# Problem description:
From the first line through the one containing "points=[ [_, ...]", restate the listing word for word, and give no other lines.
####
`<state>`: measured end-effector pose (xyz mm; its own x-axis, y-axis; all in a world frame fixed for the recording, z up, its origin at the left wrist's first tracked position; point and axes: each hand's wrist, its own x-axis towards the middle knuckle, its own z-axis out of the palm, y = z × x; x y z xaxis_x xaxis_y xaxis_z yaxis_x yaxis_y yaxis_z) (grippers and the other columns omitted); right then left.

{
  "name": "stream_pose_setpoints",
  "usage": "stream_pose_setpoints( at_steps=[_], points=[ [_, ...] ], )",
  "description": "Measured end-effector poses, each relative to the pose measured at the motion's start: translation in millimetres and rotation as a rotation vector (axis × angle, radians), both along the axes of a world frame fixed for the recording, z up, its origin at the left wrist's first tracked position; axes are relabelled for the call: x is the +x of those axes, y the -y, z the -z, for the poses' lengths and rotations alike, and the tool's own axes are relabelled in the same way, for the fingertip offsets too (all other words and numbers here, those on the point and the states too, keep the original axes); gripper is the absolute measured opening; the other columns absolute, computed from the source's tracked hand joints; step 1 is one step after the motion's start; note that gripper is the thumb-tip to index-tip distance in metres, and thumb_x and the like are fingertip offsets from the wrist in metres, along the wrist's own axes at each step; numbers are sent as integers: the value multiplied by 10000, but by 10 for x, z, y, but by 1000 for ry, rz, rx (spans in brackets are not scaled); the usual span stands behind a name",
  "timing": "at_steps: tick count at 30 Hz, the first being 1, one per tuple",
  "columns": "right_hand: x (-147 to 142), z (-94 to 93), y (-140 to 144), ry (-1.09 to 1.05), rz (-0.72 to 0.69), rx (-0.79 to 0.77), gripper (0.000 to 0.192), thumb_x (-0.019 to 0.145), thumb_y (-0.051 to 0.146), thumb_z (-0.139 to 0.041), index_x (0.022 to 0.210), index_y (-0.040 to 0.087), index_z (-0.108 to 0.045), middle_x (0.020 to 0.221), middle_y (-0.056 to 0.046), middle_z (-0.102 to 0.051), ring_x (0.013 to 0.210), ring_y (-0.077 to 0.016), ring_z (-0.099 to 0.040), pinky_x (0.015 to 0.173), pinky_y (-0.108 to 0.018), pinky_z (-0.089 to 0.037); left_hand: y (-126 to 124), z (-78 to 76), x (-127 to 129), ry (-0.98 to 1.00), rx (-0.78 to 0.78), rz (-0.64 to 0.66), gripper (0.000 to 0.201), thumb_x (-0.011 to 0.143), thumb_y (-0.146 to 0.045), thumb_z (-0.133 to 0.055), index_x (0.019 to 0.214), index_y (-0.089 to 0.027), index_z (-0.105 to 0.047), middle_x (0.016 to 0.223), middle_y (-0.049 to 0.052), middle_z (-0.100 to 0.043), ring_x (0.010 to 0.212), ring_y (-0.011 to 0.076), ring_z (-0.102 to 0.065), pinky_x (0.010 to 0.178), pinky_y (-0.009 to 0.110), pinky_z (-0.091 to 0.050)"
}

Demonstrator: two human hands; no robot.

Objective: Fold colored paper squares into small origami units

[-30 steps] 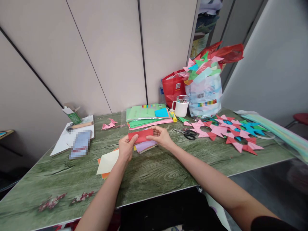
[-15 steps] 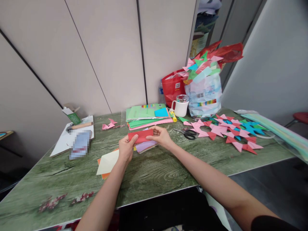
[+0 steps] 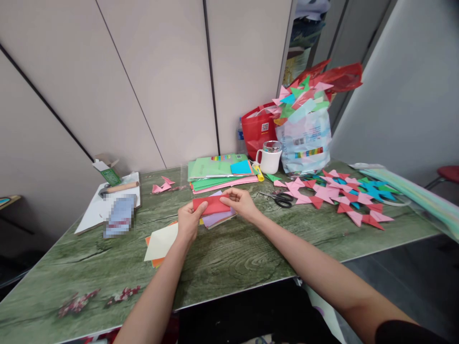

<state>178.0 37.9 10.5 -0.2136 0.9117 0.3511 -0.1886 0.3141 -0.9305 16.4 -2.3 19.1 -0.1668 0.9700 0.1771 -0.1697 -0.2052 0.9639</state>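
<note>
Red folded paper strip [image 3: 212,204] is held between both hands, just above the green wood-grain tabletop [image 3: 229,258]. Left hand [image 3: 189,221] pinches the strip's left end, thumb on top; right hand [image 3: 241,202] grips the right end, fingers curled over the upper edge.

Change against the views of a second and half a second ago: very small. The strip sits a touch lower and flatter, and the right thumb has slid inward along the top face (reads as pressing a crease rather than a new fold, my judgement). Both grips are unchanged in kind, so the fold appears to be in the flattening stage.

Directly beneath the strip: a lilac paper sheet [image 3: 218,218] on a small stack. Left of the strip: a cream paper sheet [image 3: 161,241]. Right of the strip: black-handled scissors [image 3: 281,199], then a spread of pink, red and blue folded paper stars [image 3: 340,196]. Behind the strip: a stack of green and pink paper sheets [image 3: 218,173] and a white mug [image 3: 269,160].
</note>
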Motion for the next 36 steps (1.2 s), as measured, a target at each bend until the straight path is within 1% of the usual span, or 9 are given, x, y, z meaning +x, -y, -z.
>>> stream_pose_setpoints(
  at_steps=[5,8,13,16,19,22,26,32,36],
  points=[
    [16,-59,53,126,-29,92,191,666,339,-654,730,160,-631,727,-15,-641,673,-133,-571,659,-264,-443,20,3,15,-95,-21,43,244,547,-295,-750,701,-111,-701,649,32,-693,554,132,-579,560,239,-457],
    [21,-65,66,195,-40,137,191,669,349,-650,705,161,-641,705,-12,-645,652,-138,-567,648,-268,-442,25,21,23,-133,-35,58,222,563,-285,-741,695,-110,-707,635,28,-689,534,121,-569,546,223,-450],
    [17,-44,57,231,-14,141,199,686,357,-632,671,158,-636,658,-4,-631,609,-131,-547,605,-257,-433,21,37,34,-139,-51,66,242,554,-299,-745,700,-110,-707,639,36,-691,543,136,-589,543,233,-469],
    [15,-46,50,194,8,139,195,687,354,-630,667,160,-630,668,-4,-630,623,-132,-550,628,-260,-434,35,21,60,-110,-58,69,298,554,-332,-742,751,-112,-700,682,44,-701,590,161,-622,587,273,-505],
    [17,-54,38,108,46,88,197,674,359,-639,683,163,-626,682,-4,-633,629,-134,-554,643,-268,-438,66,-3,99,-32,-125,99,359,524,-348,-758,787,-112,-690,669,56,-704,602,203,-652,628,346,-534],
    [18,-59,28,27,70,24,207,649,362,-659,689,162,-624,685,-3,-633,623,-130,-553,645,-270,-439,95,-3,135,15,-176,171,338,515,-334,-768,753,-106,-692,675,86,-710,633,240,-669,668,379,-537],
    [8,-54,34,1,60,-3,218,634,364,-671,689,158,-626,683,-3,-632,624,-126,-551,652,-271,-437,102,32,157,14,-179,250,302,556,-332,-750,738,-98,-693,686,105,-712,665,258,-675,692,390,-532],
    [-24,-43,40,-31,84,-43,247,596,391,-691,653,164,-611,656,-2,-629,601,-126,-547,635,-276,-447,102,27,169,0,-184,204,262,531,-349,-759,590,-117,-656,575,83,-692,603,261,-670,635,391,-534],
    [-22,-37,34,-20,80,-26,258,597,408,-687,657,170,-608,658,-1,-630,596,-123,-545,624,-272,-454,108,18,171,-2,-177,204,271,509,-348,-770,550,-112,-646,549,82,-683,574,254,-666,631,380,-529]
  ],
)
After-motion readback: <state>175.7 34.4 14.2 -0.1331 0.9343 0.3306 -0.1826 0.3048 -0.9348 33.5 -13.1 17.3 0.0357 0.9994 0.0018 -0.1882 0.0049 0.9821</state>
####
# Exercise response:
`<state>`: measured end-effector pose (xyz mm; its own x-axis, y-axis; all in a world frame fixed for the recording, z up, its origin at the left wrist's first tracked position; point and axes: each hand's wrist, its own x-axis towards the middle knuckle, its own z-axis out of the palm, y = z × x; x y z xaxis_x xaxis_y xaxis_z yaxis_x yaxis_y yaxis_z) (grippers and the other columns omitted); right then left.

{
  "name": "stream_pose_setpoints",
  "usage": "stream_pose_setpoints( at_steps=[_], points=[ [_, ...] ], )",

The exercise ends with this answer.